* **WHAT TO DO**
Your answer must be an exact copy of the listing, with the images left out.

* **EXERCISE DATA**
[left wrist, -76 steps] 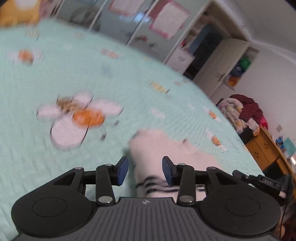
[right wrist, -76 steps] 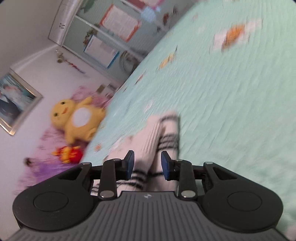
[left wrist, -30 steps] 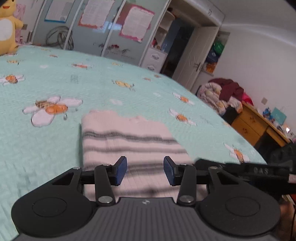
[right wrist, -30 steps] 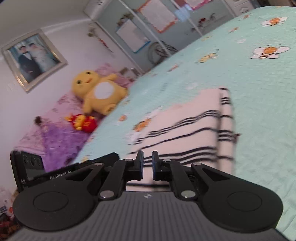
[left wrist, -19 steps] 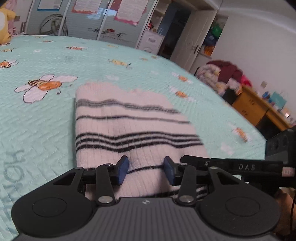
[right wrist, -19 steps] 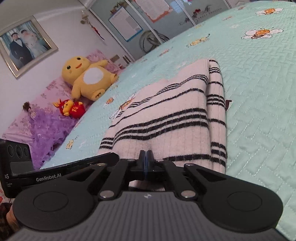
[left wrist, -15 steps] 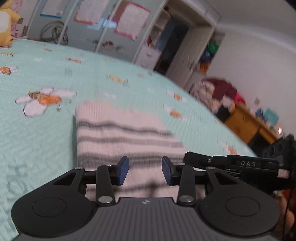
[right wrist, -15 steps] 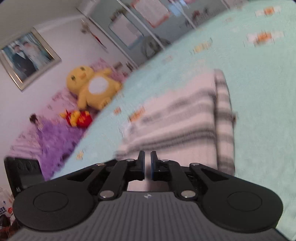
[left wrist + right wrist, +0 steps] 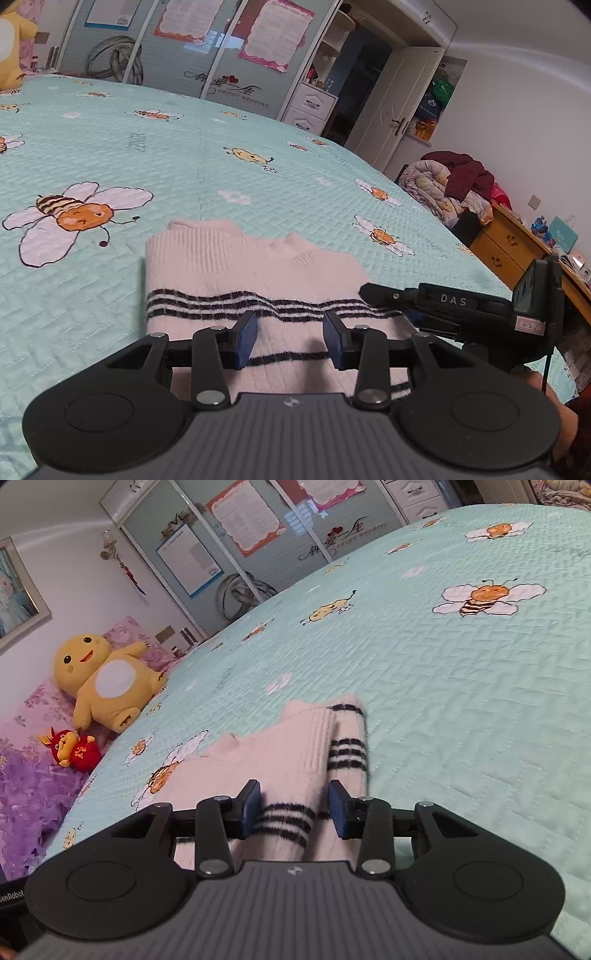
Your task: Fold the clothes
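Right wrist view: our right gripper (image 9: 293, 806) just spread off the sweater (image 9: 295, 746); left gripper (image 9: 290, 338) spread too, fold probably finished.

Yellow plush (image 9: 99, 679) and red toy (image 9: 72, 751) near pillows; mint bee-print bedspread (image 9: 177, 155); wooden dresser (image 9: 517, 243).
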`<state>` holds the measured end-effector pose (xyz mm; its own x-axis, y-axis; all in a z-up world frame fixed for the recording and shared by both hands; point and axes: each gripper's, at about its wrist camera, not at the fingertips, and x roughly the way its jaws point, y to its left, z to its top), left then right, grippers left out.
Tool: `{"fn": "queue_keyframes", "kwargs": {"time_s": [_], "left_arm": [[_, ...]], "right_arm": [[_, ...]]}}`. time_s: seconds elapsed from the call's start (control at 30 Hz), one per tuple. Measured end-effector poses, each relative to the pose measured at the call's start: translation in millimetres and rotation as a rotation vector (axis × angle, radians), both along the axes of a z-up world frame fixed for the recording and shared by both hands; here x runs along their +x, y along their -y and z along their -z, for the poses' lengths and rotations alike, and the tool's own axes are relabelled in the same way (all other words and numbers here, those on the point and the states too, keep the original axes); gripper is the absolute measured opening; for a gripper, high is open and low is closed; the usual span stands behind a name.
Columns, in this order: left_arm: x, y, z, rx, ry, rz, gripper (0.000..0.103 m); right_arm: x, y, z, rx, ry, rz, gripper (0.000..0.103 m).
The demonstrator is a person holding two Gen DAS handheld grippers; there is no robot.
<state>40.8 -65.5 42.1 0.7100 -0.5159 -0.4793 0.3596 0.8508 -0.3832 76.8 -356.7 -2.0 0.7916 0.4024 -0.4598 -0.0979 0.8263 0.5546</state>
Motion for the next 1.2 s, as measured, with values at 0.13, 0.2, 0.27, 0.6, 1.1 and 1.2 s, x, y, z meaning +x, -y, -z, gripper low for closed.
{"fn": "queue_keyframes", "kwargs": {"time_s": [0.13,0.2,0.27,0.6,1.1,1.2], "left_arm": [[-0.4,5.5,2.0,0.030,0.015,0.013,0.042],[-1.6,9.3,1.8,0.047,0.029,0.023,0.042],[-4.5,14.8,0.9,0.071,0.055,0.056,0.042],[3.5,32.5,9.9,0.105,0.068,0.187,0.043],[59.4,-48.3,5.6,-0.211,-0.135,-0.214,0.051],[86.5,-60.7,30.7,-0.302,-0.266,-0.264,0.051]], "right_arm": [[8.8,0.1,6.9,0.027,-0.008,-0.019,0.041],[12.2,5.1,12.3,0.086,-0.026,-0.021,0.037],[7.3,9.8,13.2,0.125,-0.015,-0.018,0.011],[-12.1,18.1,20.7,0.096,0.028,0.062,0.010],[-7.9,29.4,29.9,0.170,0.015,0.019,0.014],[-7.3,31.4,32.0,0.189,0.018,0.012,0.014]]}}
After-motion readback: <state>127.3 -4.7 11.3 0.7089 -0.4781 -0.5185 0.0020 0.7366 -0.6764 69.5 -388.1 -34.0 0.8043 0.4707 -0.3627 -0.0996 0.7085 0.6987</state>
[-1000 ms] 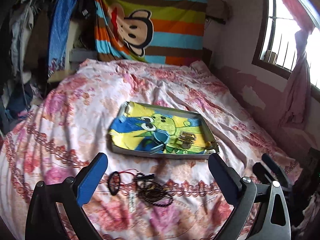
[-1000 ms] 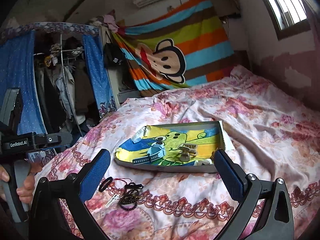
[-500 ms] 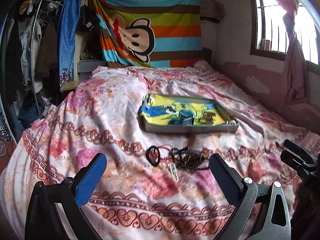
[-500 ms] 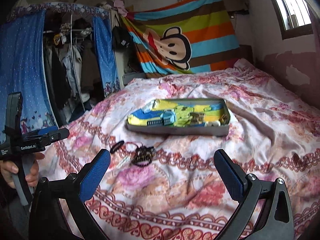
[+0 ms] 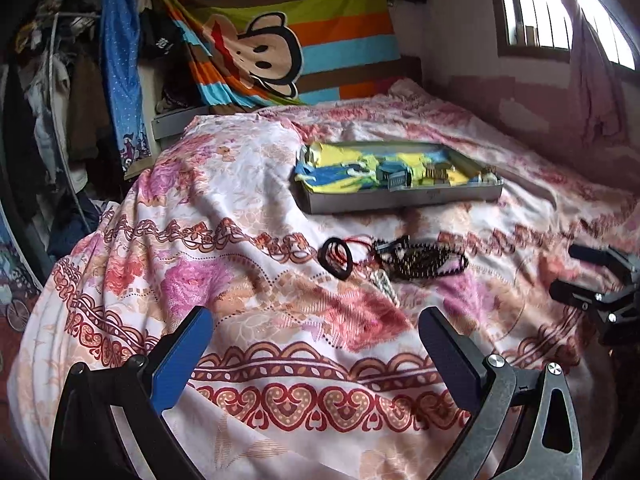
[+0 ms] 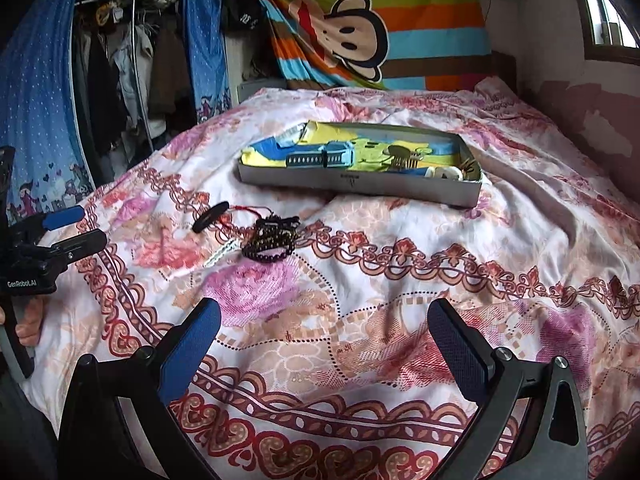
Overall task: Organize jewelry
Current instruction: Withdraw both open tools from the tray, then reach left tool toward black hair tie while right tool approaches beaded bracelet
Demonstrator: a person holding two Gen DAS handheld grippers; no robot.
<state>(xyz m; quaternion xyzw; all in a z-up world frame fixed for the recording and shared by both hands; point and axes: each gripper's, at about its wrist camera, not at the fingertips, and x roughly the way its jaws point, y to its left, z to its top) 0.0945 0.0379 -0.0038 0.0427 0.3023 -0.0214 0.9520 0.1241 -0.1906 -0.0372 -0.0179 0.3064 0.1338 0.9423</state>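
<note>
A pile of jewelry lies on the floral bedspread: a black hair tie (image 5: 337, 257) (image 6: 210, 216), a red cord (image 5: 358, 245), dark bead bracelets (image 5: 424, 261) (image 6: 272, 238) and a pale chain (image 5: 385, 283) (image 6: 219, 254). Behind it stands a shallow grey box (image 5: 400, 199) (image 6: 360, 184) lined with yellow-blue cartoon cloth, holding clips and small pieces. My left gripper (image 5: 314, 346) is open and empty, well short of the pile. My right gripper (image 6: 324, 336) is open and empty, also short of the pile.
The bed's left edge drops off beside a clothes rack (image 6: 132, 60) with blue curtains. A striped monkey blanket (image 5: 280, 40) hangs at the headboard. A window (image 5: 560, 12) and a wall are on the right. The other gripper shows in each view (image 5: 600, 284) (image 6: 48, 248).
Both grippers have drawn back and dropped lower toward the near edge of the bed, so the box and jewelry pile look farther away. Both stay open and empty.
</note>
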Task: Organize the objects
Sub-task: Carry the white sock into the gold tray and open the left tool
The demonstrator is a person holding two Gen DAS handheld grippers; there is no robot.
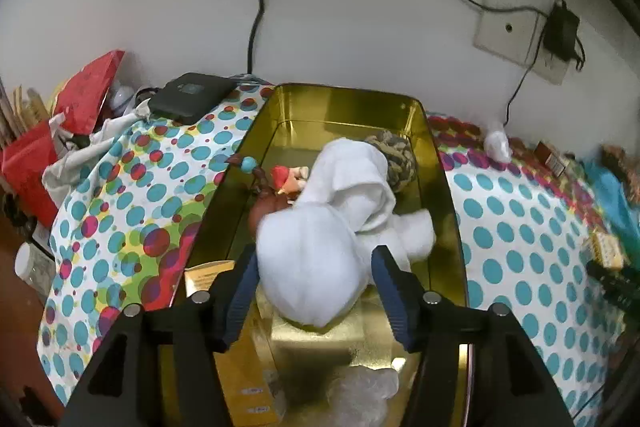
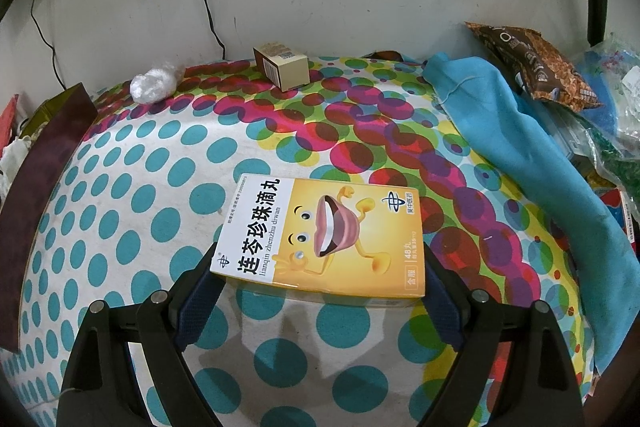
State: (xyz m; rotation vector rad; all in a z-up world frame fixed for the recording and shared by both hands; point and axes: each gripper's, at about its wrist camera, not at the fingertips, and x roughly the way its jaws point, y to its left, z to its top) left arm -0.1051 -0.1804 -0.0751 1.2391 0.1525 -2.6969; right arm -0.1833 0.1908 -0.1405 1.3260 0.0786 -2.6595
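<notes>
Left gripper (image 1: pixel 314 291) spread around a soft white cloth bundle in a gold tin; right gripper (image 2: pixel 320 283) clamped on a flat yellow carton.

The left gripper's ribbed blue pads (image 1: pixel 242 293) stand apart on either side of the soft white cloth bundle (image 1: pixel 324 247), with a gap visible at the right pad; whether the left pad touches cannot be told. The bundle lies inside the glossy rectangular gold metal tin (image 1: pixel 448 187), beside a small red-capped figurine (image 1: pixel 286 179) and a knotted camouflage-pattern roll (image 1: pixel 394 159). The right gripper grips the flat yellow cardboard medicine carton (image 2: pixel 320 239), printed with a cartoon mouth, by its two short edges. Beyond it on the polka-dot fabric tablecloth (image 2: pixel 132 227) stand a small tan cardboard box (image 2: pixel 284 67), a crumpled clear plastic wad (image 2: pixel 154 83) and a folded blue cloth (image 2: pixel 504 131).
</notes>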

* **TASK SOLUTION**
[left wrist, -76 steps] 
[right wrist, -76 steps] 
[left wrist, -30 steps] 
[right wrist, -30 steps] 
[left wrist, -19 steps] 
[right wrist, -19 steps] 
[left wrist, -15 steps] 
[right wrist, -15 steps] 
[left wrist + right wrist, +0 steps] 
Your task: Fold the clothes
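Right wrist view: our right gripper (image 9: 293, 806) just spread off the sweater (image 9: 295, 746); left gripper (image 9: 290, 338) spread too, fold probably finished.

Yellow plush (image 9: 99, 679) and red toy (image 9: 72, 751) near pillows; mint bee-print bedspread (image 9: 177, 155); wooden dresser (image 9: 517, 243).
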`<state>` holds the measured end-effector pose (xyz mm; its own x-axis, y-axis; all in a z-up world frame fixed for the recording and shared by both hands; point and axes: each gripper's, at about its wrist camera, not at the fingertips, and x roughly the way its jaws point, y to its left, z to its top), left then right, grippers left out.
Tool: `{"fn": "queue_keyframes", "kwargs": {"time_s": [_], "left_arm": [[_, ...]], "right_arm": [[_, ...]]}}`. time_s: seconds elapsed from the call's start (control at 30 Hz), one per tuple. Measured end-effector poses, each relative to the pose measured at the call's start: translation in millimetres and rotation as a rotation vector (axis × angle, radians), both along the axes of a z-up world frame fixed for the recording and shared by both hands; here x runs along their +x, y along their -y and z along their -z, for the poses' lengths and rotations alike, and the tool's own axes are relabelled in the same way (all other words and numbers here, those on the point and the states too, keep the original axes); gripper is the absolute measured opening; for a gripper, high is open and low is closed; the usual span stands behind a name.
Columns, in this order: left_arm: x, y, z, rx, ry, rz, gripper (0.000..0.103 m); right_arm: x, y, z, rx, ry, rz, gripper (0.000..0.103 m).
The demonstrator is a person holding two Gen DAS handheld grippers; there is no robot.
<state>40.8 -65.5 42.1 0.7100 -0.5159 -0.4793 0.3596 0.8508 -0.3832 76.8 -356.7 -2.0 0.7916 0.4024 -0.4598 -0.0979 0.8263 0.5546</state>
Motion for the next 1.2 s, as measured, with values at 0.13, 0.2, 0.27, 0.6, 1.1 and 1.2 s, x, y, z meaning +x, -y, -z, gripper low for closed.
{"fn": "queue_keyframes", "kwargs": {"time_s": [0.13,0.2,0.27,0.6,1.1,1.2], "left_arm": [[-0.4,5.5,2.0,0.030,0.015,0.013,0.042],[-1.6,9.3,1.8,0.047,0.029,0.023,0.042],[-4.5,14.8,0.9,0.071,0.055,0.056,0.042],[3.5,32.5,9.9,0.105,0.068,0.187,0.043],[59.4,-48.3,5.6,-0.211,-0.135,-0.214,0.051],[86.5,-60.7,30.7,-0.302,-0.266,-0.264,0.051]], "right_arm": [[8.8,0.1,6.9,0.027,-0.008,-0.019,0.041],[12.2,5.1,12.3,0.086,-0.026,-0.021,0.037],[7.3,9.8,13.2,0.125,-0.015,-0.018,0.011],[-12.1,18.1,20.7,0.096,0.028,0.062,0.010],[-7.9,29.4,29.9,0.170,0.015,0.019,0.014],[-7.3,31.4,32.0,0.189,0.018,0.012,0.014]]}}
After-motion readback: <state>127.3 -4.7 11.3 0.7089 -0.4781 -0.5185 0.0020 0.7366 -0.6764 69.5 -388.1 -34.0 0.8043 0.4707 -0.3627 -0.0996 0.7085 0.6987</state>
[-1000 ms] 
[-1000 ms] 
[-500 ms] 
[-500 ms] 
[+0 ms] 
[+0 ms] 
Overall task: Organize jewelry
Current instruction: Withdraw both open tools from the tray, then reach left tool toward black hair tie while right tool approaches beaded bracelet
Demonstrator: a person holding two Gen DAS handheld grippers; no robot.
<state>(xyz m; quaternion xyzw; all in a z-up world frame fixed for the recording and shared by both hands; point and axes: each gripper's, at about its wrist camera, not at the fingertips, and x roughly the way its jaws point, y to its left, z to its top) 0.0945 0.0379 -0.0038 0.0427 0.3023 -0.0214 0.9520 0.1241 -0.1906 -0.0372 -0.0179 0.3064 0.1338 0.9423</state>
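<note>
A pile of jewelry lies on the floral bedspread: a black hair tie (image 5: 337, 257) (image 6: 210, 216), a red cord (image 5: 358, 245), dark bead bracelets (image 5: 424, 261) (image 6: 272, 238) and a pale chain (image 5: 385, 283) (image 6: 219, 254). Behind it stands a shallow grey box (image 5: 400, 199) (image 6: 360, 184) lined with yellow-blue cartoon cloth, holding clips and small pieces. My left gripper (image 5: 314, 346) is open and empty, well short of the pile. My right gripper (image 6: 324, 336) is open and empty, also short of the pile.
The bed's left edge drops off beside a clothes rack (image 6: 132, 60) with blue curtains. A striped monkey blanket (image 5: 280, 40) hangs at the headboard. A window (image 5: 560, 12) and a wall are on the right. The other gripper shows in each view (image 5: 600, 284) (image 6: 48, 248).
Both grippers have drawn back and dropped lower toward the near edge of the bed, so the box and jewelry pile look farther away. Both stay open and empty.
</note>
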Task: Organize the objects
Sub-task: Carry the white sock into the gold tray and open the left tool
The demonstrator is a person holding two Gen DAS handheld grippers; there is no robot.
State: (xyz m; rotation vector rad; all in a z-up world frame fixed for the recording and shared by both hands; point and axes: each gripper's, at about its wrist camera, not at the fingertips, and x roughly the way its jaws point, y to its left, z to its top) left arm -0.1051 -0.1804 -0.0751 1.2391 0.1525 -2.6969; right arm -0.1833 0.1908 -0.1405 1.3260 0.0786 -2.6595
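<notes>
Left gripper (image 1: pixel 314 291) spread around a soft white cloth bundle in a gold tin; right gripper (image 2: pixel 320 283) clamped on a flat yellow carton.

The left gripper's ribbed blue pads (image 1: pixel 242 293) stand apart on either side of the soft white cloth bundle (image 1: pixel 324 247), with a gap visible at the right pad; whether the left pad touches cannot be told. The bundle lies inside the glossy rectangular gold metal tin (image 1: pixel 448 187), beside a small red-capped figurine (image 1: pixel 286 179) and a knotted camouflage-pattern roll (image 1: pixel 394 159). The right gripper grips the flat yellow cardboard medicine carton (image 2: pixel 320 239), printed with a cartoon mouth, by its two short edges. Beyond it on the polka-dot fabric tablecloth (image 2: pixel 132 227) stand a small tan cardboard box (image 2: pixel 284 67), a crumpled clear plastic wad (image 2: pixel 154 83) and a folded blue cloth (image 2: pixel 504 131).
</notes>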

There is no more to the exercise.